| WORK INSTRUCTION |
Copy out each line of the data below in which the string "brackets" appears.

| DATA SECTION |
╭──

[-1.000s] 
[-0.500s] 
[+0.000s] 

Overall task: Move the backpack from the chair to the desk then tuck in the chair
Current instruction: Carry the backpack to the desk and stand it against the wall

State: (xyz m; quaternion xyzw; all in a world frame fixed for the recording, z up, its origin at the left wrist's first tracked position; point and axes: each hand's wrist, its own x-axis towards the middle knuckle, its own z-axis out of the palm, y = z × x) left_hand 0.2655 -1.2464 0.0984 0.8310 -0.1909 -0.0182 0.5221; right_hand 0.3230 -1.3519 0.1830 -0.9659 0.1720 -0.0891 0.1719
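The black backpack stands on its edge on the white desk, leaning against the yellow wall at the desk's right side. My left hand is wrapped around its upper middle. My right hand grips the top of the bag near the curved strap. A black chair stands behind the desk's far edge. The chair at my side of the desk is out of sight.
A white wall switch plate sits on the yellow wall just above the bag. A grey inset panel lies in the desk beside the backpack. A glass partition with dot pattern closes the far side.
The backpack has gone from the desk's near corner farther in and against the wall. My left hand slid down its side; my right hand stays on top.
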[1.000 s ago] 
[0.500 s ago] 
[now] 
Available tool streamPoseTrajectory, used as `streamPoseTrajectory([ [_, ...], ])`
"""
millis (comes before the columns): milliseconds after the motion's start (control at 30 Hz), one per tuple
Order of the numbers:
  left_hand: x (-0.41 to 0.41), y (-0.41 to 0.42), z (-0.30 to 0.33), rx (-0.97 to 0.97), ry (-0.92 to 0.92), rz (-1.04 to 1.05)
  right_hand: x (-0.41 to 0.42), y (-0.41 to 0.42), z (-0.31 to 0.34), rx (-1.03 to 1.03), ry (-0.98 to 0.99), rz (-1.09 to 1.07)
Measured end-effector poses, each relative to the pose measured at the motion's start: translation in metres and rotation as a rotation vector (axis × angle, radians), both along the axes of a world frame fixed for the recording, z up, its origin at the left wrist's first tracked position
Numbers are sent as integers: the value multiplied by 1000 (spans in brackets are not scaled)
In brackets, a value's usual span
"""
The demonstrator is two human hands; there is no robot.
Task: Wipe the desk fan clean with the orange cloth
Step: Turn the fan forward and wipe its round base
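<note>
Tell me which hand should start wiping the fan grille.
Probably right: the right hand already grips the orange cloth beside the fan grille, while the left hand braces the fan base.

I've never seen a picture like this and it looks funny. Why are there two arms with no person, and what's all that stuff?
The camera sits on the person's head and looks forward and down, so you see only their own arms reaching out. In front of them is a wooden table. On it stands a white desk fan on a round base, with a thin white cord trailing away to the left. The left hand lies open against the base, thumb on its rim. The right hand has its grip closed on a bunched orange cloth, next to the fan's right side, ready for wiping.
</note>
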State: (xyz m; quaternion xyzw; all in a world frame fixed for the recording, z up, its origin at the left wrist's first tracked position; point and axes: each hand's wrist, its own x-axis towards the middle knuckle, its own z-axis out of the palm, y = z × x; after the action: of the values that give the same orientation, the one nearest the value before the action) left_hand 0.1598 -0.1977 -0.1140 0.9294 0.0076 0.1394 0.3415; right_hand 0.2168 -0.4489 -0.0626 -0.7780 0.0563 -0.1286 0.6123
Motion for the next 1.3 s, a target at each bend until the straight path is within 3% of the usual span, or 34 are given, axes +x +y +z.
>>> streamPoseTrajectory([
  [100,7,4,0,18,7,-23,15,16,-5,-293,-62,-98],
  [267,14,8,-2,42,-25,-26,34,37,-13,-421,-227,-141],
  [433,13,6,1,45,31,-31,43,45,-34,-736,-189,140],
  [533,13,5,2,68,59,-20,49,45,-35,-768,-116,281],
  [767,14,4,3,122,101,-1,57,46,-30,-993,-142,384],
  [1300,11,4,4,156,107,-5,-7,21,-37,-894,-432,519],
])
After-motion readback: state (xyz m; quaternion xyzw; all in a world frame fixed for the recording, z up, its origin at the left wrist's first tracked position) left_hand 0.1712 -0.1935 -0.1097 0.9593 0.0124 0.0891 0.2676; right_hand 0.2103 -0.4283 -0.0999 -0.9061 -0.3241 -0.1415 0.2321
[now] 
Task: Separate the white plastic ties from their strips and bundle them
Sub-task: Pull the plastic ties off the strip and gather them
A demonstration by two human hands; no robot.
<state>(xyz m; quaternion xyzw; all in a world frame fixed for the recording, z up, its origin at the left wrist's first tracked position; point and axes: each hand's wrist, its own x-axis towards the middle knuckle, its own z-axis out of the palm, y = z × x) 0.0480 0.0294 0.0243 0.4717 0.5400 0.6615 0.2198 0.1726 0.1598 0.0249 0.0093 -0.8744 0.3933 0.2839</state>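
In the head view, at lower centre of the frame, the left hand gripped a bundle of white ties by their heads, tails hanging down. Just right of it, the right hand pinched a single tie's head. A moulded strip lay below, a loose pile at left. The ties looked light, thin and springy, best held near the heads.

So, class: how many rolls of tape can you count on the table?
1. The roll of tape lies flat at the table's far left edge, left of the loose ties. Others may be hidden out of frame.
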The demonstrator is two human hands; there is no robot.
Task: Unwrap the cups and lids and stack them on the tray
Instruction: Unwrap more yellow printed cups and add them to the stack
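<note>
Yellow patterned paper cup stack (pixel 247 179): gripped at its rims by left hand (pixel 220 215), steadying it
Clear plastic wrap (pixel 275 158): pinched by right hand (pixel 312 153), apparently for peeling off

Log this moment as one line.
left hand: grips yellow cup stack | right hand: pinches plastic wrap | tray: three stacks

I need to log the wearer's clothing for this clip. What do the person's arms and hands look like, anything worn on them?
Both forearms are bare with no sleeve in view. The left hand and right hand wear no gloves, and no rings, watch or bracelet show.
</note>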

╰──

| SOLUTION TO THIS EXERCISE |
Numbers are sent as integers: the value multiplied by 1000 (spans in brackets are not scaled)
In brackets, a value's usual span

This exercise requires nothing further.